1863: George L. Covert to Fannie Rundell

This letter was written by 20 year-old George L. Covert (1843-1908), the son of Harry and Orthia (Fied) Covert. George enlisted on 12 September 1861 in Co. C, 7th Pennsylvania Cavalry and was taken prisoner at Gallatin, Tennessee on 21 August 1862. After four months, he was exchanged, and he then joined his company at Nashville. On 28 November 1863, he reenlisted at Huntsville, Alabama, as a veteran volunteer.

On 20 June 1864, he was wounded in the fighting at Noonday Creek near Kennesaw Mountain, Georgia. He was shot through the left lung and left wrist and remained in a hospital for several months recuperating.  He was honorably discharged from the service on 5 September 1865.

After George returned home from the service, he attended the State Normal School at Mansfield, Pennsylvania, and then taught school until 1871 when he purchased a membership in the Williamsport Commercial College. He then took up telegraphy and worked for the Western Union Telegraph Company.

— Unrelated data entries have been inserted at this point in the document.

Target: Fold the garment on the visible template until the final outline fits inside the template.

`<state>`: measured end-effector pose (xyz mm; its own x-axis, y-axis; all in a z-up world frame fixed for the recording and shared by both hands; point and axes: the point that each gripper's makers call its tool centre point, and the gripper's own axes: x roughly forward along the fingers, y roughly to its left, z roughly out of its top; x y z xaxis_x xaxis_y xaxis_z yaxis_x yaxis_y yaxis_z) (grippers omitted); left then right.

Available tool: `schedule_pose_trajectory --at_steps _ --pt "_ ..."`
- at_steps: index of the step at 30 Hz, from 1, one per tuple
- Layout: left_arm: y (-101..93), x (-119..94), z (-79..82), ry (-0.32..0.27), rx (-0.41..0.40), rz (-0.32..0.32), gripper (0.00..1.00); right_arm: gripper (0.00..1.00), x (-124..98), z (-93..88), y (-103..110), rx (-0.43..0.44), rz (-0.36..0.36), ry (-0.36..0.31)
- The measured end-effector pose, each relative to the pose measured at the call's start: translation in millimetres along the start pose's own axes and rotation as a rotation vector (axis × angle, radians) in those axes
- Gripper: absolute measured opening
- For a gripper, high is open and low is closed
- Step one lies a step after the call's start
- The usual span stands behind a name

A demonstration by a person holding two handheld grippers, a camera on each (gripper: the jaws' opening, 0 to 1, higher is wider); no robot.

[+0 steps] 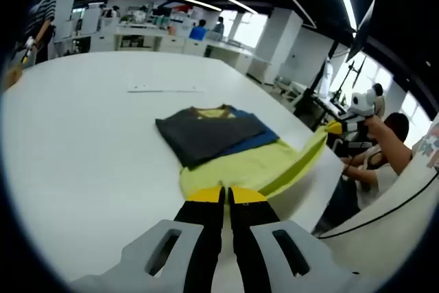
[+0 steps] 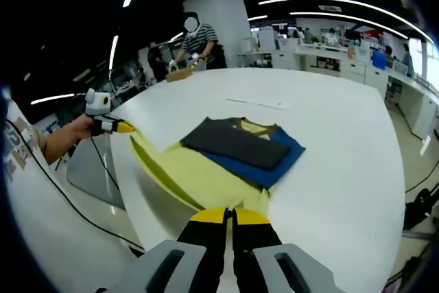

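Lower middle of the left gripper view: left tool (image 1: 226,195), jaws pressed together, tips right at the near hem of the garment (image 1: 240,162); it looks to be pinching that hem.
Lower middle of the right gripper view: right tool (image 2: 230,216), jaws likewise pressed together on the near yellow-green edge.
Garment position: on the white table (image 1: 82,135), centre of both views, close to the table's curved edge.
Garment layers: yellow-green cloth lowest, a blue layer over it, a dark grey panel (image 2: 236,143) uppermost and lying flat.
Lifted edge: a yellow-green strip rises off the table and runs taut to the far tool, at the right of the left gripper view and the left of the right gripper view, where a hand (image 2: 81,127) carries that tool.
Template: cannot tell its outline. A pale sheet (image 1: 164,88) lies flat on the table beyond the garment, well apart from it.
Done so far (judgement): the upper part looks already folded into a compact dark rectangle.
Left to do (judgement): the yellow-green lower part is spread wide beyond that rectangle, so at least one more fold should carry the held hem up over the stack.
Fit check: not possible until the cloth is laid down and released.
Risk (judgement): the hem hangs near the table edge and could slide off.
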<state>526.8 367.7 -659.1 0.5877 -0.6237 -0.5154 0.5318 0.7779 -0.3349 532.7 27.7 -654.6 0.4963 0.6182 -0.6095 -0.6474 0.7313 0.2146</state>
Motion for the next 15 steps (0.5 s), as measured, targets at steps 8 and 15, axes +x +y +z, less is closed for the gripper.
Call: schedule_pose_trajectory --at_steps 8,15 --pt "6.8 8.9 17.0 -0.012 0.023 0.006 0.0 0.0 5.4 11.7 -14.0 0.001 -0.014 -0.006" --pt "15.0 18.8 32.1 -0.028 0.022 0.012 0.0 0.0 11.4 21.3 -24.6 0.008 -0.027 -0.014"
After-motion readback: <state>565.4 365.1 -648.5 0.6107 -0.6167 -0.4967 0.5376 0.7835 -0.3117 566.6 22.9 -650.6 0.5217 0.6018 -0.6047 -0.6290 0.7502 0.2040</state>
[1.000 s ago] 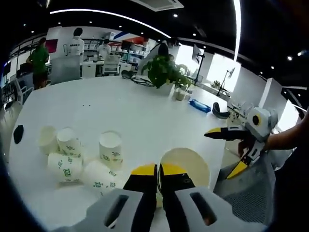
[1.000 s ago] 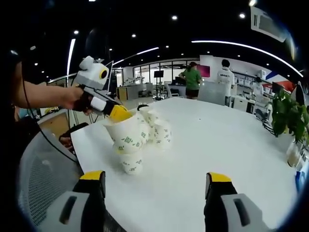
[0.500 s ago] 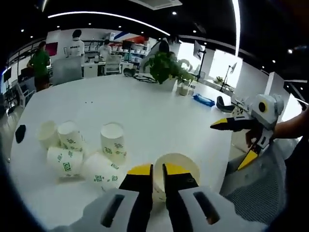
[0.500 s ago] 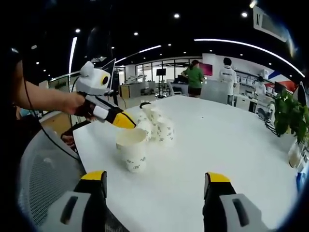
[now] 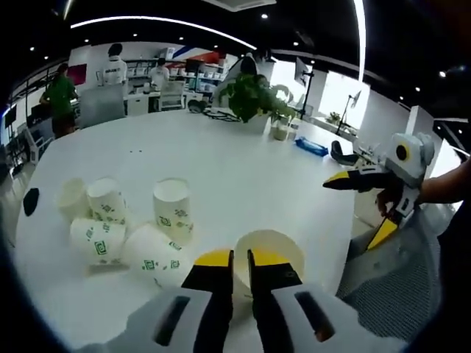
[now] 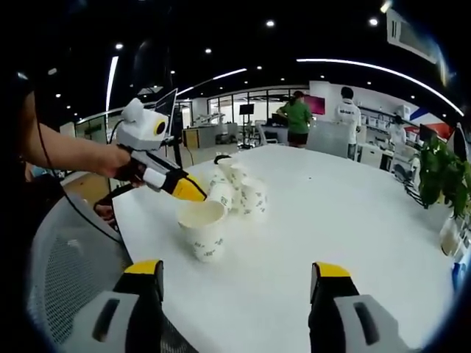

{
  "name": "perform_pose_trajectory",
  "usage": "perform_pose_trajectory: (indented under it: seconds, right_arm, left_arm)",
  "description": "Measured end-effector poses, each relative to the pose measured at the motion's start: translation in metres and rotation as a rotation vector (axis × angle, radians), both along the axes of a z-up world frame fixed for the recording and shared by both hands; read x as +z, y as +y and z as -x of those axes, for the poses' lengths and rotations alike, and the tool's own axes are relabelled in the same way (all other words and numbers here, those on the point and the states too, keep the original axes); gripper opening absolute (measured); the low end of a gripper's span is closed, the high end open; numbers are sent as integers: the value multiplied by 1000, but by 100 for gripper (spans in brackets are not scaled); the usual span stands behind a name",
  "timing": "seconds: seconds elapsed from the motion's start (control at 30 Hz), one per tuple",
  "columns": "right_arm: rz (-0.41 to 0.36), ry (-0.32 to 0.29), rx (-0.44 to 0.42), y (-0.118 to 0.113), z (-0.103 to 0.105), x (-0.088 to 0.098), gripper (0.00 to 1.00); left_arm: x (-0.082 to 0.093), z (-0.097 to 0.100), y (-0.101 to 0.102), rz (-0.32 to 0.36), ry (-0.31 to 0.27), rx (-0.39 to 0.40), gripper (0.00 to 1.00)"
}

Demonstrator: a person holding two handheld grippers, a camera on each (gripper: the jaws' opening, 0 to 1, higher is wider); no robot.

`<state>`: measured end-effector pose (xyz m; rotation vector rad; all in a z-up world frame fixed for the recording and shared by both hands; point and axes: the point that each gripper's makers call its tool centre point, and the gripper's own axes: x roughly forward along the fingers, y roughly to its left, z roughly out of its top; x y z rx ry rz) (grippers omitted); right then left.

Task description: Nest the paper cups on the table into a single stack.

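Item: stacking step. My left gripper (image 5: 239,259) has its fingers pinching the rim of an upright cup (image 6: 202,229) on the surface (image 5: 228,169). Right gripper (image 6: 234,283): fingers spread, empty. Loose cups (image 5: 118,224) lie at ten o'clock (next, I judge, carry this cup over one).
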<state>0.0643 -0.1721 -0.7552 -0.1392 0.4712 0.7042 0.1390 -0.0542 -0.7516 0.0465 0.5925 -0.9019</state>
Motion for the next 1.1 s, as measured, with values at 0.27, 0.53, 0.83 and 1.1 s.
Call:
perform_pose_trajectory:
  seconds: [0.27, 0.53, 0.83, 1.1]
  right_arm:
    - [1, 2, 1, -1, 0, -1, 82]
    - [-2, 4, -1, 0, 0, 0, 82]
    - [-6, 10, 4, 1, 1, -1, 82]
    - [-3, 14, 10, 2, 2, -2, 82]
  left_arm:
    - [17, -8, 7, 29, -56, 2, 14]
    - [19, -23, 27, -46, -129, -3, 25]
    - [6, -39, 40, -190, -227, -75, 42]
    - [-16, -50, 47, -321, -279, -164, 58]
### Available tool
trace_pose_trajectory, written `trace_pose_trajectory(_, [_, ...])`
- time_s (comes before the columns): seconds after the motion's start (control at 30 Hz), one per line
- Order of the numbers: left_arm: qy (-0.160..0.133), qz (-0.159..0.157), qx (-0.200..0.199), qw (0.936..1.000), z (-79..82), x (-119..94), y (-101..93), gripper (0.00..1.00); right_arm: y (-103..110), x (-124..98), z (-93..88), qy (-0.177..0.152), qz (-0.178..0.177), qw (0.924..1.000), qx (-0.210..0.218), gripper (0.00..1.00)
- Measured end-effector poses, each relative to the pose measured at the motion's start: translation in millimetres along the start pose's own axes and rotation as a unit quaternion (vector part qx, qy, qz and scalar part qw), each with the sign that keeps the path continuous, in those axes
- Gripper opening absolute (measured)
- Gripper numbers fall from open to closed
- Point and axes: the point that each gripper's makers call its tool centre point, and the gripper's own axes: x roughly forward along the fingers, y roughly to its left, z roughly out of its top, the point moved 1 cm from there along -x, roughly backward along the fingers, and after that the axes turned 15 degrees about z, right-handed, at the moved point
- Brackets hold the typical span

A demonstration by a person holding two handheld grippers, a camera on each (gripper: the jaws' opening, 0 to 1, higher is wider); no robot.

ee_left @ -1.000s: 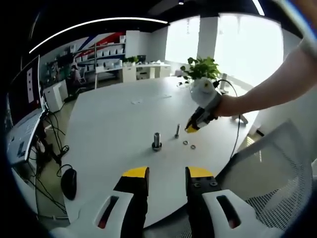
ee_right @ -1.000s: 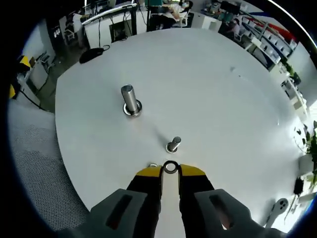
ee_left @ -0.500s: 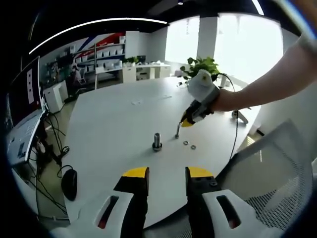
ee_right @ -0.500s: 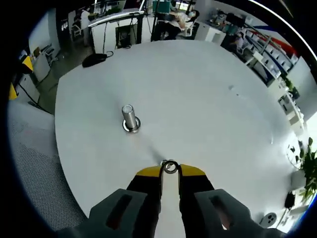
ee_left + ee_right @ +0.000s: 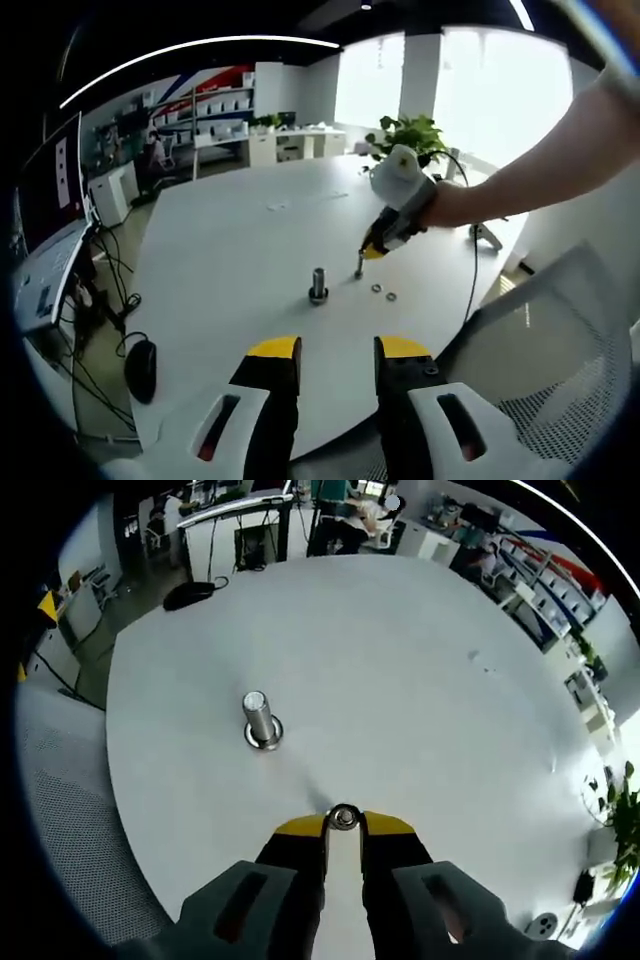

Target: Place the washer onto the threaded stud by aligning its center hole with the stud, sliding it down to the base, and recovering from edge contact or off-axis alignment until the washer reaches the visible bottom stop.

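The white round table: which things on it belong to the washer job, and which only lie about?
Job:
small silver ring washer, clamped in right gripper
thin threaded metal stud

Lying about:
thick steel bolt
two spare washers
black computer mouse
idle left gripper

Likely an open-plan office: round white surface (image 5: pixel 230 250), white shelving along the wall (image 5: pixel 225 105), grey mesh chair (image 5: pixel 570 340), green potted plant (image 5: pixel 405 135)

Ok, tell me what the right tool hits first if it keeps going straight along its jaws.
Most likely the thin threaded stud: the right tool holds the washer directly over it, tips nearly touching, though depth is unclear. Beyond lies the white table.
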Motion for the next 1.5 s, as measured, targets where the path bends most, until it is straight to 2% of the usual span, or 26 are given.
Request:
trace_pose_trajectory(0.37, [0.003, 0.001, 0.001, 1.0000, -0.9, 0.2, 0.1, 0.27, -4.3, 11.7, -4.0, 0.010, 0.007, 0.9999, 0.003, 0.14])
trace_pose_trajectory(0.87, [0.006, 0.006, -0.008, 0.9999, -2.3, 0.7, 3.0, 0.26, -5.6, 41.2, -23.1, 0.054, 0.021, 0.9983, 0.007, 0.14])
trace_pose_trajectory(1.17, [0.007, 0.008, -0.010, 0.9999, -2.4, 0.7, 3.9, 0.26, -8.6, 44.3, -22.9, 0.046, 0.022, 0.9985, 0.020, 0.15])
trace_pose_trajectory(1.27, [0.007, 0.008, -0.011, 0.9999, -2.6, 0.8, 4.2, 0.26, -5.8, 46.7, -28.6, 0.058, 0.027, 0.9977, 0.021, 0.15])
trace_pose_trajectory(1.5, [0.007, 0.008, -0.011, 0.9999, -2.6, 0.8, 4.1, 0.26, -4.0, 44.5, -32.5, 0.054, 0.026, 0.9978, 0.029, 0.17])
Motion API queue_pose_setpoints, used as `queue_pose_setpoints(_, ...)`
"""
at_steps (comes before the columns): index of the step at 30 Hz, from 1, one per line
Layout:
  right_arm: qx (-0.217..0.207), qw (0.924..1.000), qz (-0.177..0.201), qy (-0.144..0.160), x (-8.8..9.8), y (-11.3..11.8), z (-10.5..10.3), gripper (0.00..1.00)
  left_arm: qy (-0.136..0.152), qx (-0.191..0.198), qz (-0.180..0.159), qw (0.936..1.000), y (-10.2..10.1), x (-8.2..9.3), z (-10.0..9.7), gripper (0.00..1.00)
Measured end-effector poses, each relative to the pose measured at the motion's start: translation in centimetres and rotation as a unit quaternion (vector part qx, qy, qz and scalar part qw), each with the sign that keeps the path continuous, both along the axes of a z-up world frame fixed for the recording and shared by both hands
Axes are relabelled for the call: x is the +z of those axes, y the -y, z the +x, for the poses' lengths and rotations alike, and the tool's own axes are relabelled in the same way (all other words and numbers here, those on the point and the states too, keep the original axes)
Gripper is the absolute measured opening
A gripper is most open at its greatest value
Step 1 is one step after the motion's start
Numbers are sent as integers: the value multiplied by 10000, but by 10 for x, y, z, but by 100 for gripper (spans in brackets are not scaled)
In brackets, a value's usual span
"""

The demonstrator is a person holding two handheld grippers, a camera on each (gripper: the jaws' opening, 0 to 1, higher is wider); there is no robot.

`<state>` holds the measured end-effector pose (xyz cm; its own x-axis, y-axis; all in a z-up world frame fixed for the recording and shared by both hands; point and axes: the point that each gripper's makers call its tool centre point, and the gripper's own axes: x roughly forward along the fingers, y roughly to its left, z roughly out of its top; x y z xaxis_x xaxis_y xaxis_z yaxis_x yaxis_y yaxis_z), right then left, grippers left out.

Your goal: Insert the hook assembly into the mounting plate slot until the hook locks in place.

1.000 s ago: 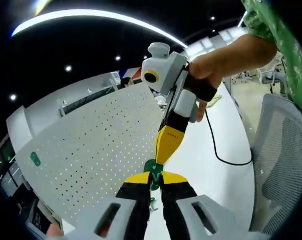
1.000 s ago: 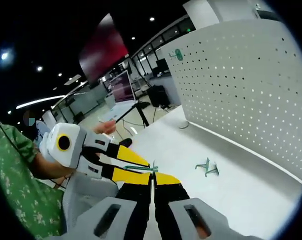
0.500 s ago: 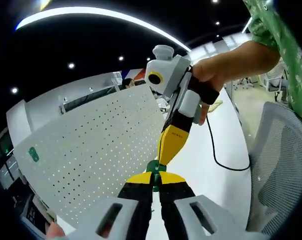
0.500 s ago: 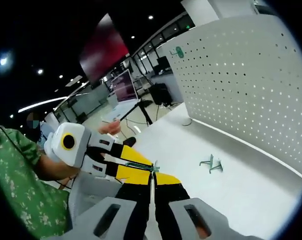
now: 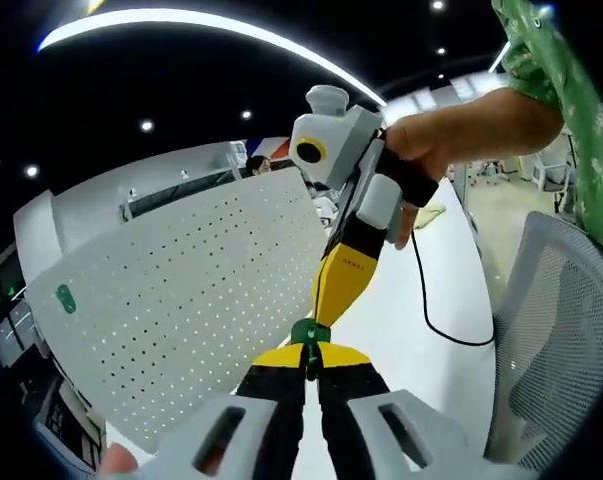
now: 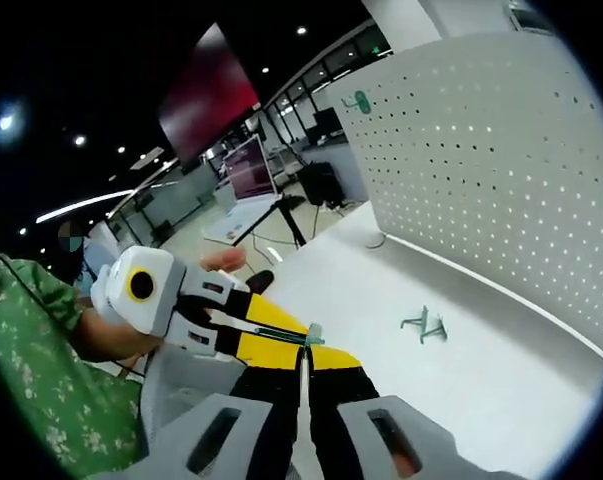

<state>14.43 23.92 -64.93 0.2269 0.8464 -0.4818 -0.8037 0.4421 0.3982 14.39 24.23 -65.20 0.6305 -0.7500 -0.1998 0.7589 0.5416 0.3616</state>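
Your left gripper point(image 5: 307, 357) has its yellow-tipped black jaws pressed together on a small green hook piece point(image 5: 308, 334), a flat glossy plastic part held up in the air in front of the pegboard point(image 5: 191, 300). Your right gripper point(image 5: 333, 300) comes down from above in the left gripper view, its tapered yellow jaws meeting the same green hook piece from the opposite side; in the right gripper view the right gripper point(image 6: 303, 352) has its jaws pinched nearly flat on a thin edge of the green piece point(image 6: 310, 337), and the left gripper point(image 6: 266, 330) reaches in from the left to touch it, held in your hand point(image 6: 223, 262). The pegboard point(image 6: 481, 170) is a white sheet-metal panel, matte and dotted with an even grid of small round holes, standing upright at the back of the smooth white table point(image 6: 461, 370). A green hook point(image 6: 357, 101) hangs in the upper corner of the pegboard, and a second green wire hook point(image 6: 422, 325) lies loose on the table just in front of the pegboard's base. A black cable point(image 5: 436, 290) trails across the table beside a grey mesh chair point(image 5: 551, 330).
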Motion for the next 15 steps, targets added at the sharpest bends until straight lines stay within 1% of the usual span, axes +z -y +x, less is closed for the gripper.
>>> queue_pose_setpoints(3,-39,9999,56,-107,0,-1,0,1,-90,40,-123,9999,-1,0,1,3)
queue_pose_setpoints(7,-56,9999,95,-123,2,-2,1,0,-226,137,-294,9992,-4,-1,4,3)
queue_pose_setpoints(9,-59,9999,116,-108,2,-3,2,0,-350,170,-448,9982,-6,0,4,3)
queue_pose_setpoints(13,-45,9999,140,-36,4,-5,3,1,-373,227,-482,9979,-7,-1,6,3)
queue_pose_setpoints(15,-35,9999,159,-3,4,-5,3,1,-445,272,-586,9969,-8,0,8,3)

In 1884, he married Mary J. Merriam of Wellsburg, New York, and then entered the mercantile business. [Source: History of Bradford County by Henry C. Bradsby]

George wrote the letter to his friend, Fanny C. Rundell (1845-1920), the daughter of Jefferson and Hannah (Pratt) Rundell of Canton, Bradford county, Pennsylvania. Fanny married Fidello Biddle (1842-1913) in 1867. Fidello served in Co. D, 106th Pennsylvania Infantry and then reenlisted in Co. D, 50th Pennsylvania Engineers.

George’s letter with a woodcut image of Huntsville, Alabama during the war

Addressed to Miss Fannie Rundell, Canton, Bradford county, Pennsylvania

Headquarters, Co. C, 7th Pennsylvania Cavalry
Huntsville [Alabama]
December 19th 1863

Remembered friend,

Yours of the 8th came to hand yesterday. I now reply to it with the greatest of pleasure, improving the earliest opportunity [and] hoping this may find you in good health and enjoying yourself likewise the same.

It is evening. Twilight has scarcely died away. The stars shine with brilliant luster on a land of strife. The moon throws its silver light in[to] some lone cottage window where no solitary sound is heard but the whistle of the shrill winds that rustle through fallen leaves of autumn. If I mistake not, I am writing by candle light [and] liable to cross a line.

The bugle has blown for roll call—I must hasten to hear my name called.

You wrote that you thought it was most time for me to come home on a furlough. If I feel so disposed, I can have the privilege of having a furlough by being so kind and condescending as to aid and assist Uncle Sam for the short term of three years longer with the inducement of $400 and some odd bounty. A few flattering words will turn some people over. There is various ways being presented to the soldiers for to get him to reenlist—by coaxing, scaring, or daring. There is 150 reenlisted out of the regiment—8 of my company—and likely to be more. I have not come fully to the conclusion not to reenlist for it is my candid opinion that this war will soon end. The signs of the times indicate it, all nature speaks it—however, that does not make me any the more anxious to reenlist.

There is a debate going on here now. I must stop writing and be all attention. The question is, “Resolved, that the signs of the time indicate an overthrow of the government.”

Sunday the 20th. Not having time to finish my letter last evening, I write a few words and close. The last evening’s question was decided on the negative and I could have told that before it was debated.

Here I stop and go to church at 9 o’clock. Yours respectfully, G. L. C.

My pen drops and the writer stops. Hoping to hear from you soon, I bid you good day.